Exercise |
Could you restate the data below word for word, without its pictures?

Entries provided |
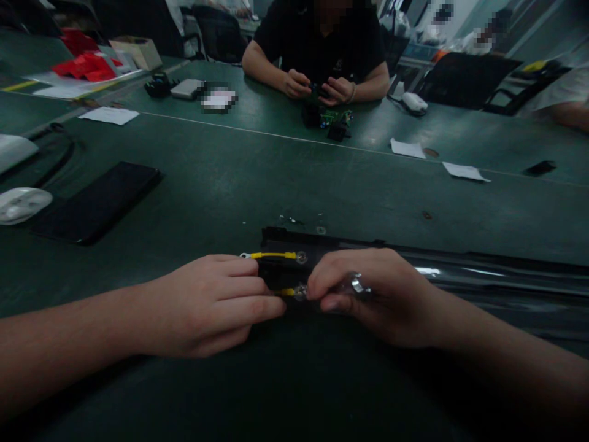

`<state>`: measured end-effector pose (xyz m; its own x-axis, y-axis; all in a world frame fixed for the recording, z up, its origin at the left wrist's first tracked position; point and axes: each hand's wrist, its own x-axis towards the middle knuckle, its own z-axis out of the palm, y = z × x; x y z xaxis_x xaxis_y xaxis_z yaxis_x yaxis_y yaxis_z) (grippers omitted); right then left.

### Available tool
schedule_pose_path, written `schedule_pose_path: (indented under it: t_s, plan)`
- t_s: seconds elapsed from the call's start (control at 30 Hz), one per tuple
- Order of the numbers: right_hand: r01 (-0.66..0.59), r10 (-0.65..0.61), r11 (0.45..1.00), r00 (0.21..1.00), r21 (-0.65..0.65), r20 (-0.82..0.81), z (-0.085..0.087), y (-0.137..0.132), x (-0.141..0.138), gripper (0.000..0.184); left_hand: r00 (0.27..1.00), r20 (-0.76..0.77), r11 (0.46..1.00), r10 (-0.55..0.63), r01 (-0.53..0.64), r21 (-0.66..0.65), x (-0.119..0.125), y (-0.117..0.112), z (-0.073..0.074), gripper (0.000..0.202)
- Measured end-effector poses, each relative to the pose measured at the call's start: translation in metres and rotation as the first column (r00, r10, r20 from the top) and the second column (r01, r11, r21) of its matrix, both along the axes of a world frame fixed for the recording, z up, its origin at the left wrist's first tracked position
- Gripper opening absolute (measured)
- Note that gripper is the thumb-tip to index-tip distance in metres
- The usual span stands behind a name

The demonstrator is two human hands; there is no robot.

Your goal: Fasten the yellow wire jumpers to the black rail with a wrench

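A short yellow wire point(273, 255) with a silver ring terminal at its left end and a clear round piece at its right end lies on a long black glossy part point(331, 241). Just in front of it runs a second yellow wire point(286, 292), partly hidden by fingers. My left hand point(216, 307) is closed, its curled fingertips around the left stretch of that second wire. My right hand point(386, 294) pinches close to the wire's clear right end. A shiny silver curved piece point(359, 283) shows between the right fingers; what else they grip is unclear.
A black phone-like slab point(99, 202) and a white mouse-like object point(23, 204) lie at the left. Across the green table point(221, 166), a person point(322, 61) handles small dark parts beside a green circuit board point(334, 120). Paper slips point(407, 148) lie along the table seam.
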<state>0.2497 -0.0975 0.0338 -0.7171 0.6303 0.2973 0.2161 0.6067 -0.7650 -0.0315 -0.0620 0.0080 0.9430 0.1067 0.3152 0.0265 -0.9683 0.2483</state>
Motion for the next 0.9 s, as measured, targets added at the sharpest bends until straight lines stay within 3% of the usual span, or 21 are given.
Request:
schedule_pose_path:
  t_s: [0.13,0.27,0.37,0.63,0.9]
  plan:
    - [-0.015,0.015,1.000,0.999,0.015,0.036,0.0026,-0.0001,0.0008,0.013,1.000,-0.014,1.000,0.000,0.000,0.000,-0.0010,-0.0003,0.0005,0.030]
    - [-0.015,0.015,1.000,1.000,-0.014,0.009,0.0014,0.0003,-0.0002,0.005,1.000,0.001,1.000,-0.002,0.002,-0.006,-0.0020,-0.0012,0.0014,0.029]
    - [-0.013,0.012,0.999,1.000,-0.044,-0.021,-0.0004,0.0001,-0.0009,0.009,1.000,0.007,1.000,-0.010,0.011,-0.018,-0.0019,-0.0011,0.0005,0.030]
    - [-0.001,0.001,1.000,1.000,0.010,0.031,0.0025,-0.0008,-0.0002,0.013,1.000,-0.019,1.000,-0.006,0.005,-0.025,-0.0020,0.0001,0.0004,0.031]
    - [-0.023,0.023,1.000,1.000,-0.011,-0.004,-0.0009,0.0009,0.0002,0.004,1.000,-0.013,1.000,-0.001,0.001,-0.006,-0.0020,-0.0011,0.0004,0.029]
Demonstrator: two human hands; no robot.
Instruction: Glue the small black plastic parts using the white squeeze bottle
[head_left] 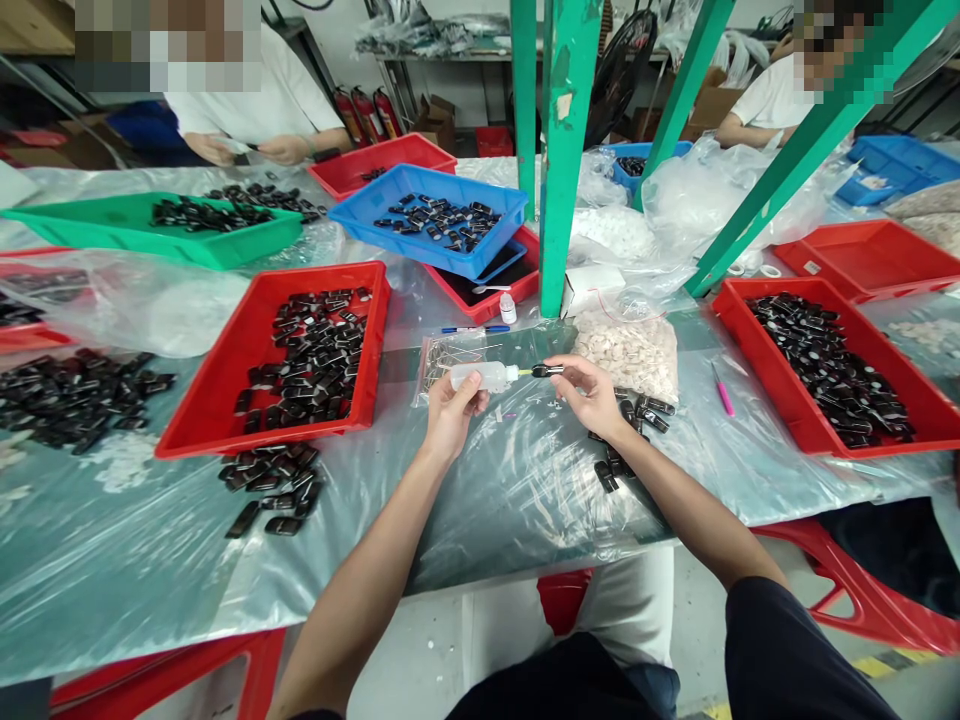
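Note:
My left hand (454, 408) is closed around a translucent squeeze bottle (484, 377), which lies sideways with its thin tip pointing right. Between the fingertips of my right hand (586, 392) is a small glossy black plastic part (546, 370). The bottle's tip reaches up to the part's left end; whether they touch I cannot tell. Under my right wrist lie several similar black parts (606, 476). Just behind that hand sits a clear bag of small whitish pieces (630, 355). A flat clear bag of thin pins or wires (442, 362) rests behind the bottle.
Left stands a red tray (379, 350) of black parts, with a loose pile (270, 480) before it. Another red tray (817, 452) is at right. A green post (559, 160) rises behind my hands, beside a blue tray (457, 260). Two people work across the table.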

Exercise response |
`<state>`: measured end-effector pose (xyz m; its own x-axis, y-axis; all in a world frame fixed for the recording, z up, its origin at the left wrist's first tracked position; point and axes: each hand's wrist, its own x-axis towards the middle knuckle, its own z-axis out of the palm, y = z × x; x y z xaxis_x xaxis_y xaxis_z yaxis_x yaxis_y yaxis_z) (grippers omitted); right then left.

### Available tool
schedule_pose_path, written `schedule_pose_path: (indented under it: t_s, plan)`
- t_s: seconds elapsed from the call's start (control at 30 Hz), one per tuple
- Order of the numbers: right_hand: r01 (-0.66..0.59), r10 (-0.65..0.61), r11 (0.45..1.00), r00 (0.21..1.00), r21 (-0.65..0.65), r20 (-0.82..0.81), z (-0.085..0.087), y (-0.137..0.132), x (-0.141..0.138), gripper (0.000..0.184); left_hand: r00 (0.27..1.00), r20 (-0.76..0.77), r11 (0.46..1.00), r10 (-0.55..0.63), r01 (-0.53..0.64), r21 (-0.66..0.65), x (-0.119..0.125), y (-0.117..0.112), z (-0.073..0.074), gripper (0.000..0.202)
- Measured end-effector poses, each relative to the pose measured at the call's start: translation in metres and rotation as the first column (r00, r10, r20 from the top) and the second column (r01, r11, r21) of its matrix, both along the axes of a world frame fixed for the recording, z up, its origin at the left wrist's first tracked position
- Gripper opening absolute (measured)
- Note that gripper is the thumb-tip to index-tip distance in metres
- The usual span stands behind a name

The demonstrator is two human hands; there is no robot.

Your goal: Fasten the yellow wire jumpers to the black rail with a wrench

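A short yellow wire point(273, 255) with a silver ring terminal at its left end and a clear round piece at its right end lies on a long black glossy part point(331, 241). Just in front of it runs a second yellow wire point(286, 292), partly hidden by fingers. My left hand point(216, 307) is closed, its curled fingertips around the left stretch of that second wire. My right hand point(386, 294) pinches close to the wire's clear right end. A shiny silver curved piece point(359, 283) shows between the right fingers; what else they grip is unclear.
A black phone-like slab point(99, 202) and a white mouse-like object point(23, 204) lie at the left. Across the green table point(221, 166), a person point(322, 61) handles small dark parts beside a green circuit board point(334, 120). Paper slips point(407, 148) lie along the table seam.
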<state>0.2497 -0.0975 0.0338 -0.7171 0.6303 0.2973 0.2161 0.6067 -0.7650 -0.0315 -0.0620 0.0080 0.9430 0.1067 0.3152 0.0265 -0.9683 0.2483</state>
Motion for the next 0.9 s, as measured, targets added at the sharpest bends until straight lines stay within 3% of the usual span, or 21 are given.
Request:
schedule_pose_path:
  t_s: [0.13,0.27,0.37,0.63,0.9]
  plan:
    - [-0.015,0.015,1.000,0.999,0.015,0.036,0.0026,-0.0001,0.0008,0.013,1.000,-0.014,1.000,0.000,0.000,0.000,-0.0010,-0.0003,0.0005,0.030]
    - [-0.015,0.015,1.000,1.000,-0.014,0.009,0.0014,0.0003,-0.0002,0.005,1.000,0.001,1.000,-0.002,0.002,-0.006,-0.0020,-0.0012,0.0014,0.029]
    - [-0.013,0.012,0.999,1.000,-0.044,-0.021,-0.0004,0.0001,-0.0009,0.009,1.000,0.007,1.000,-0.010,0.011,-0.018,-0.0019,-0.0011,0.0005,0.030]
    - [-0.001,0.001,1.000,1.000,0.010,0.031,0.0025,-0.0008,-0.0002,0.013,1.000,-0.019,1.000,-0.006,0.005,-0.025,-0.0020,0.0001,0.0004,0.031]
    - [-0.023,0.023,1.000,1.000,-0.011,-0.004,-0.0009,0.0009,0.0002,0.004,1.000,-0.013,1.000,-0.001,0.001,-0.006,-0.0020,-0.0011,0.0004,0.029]
Demonstrator: two human hands; no robot.
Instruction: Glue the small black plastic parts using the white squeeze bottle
[head_left] 
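Note:
My left hand (454, 408) is closed around a translucent squeeze bottle (484, 377), which lies sideways with its thin tip pointing right. Between the fingertips of my right hand (586, 392) is a small glossy black plastic part (546, 370). The bottle's tip reaches up to the part's left end; whether they touch I cannot tell. Under my right wrist lie several similar black parts (606, 476). Just behind that hand sits a clear bag of small whitish pieces (630, 355). A flat clear bag of thin pins or wires (442, 362) rests behind the bottle.
Left stands a red tray (379, 350) of black parts, with a loose pile (270, 480) before it. Another red tray (817, 452) is at right. A green post (559, 160) rises behind my hands, beside a blue tray (457, 260). Two people work across the table.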

Work on this exercise is now complete.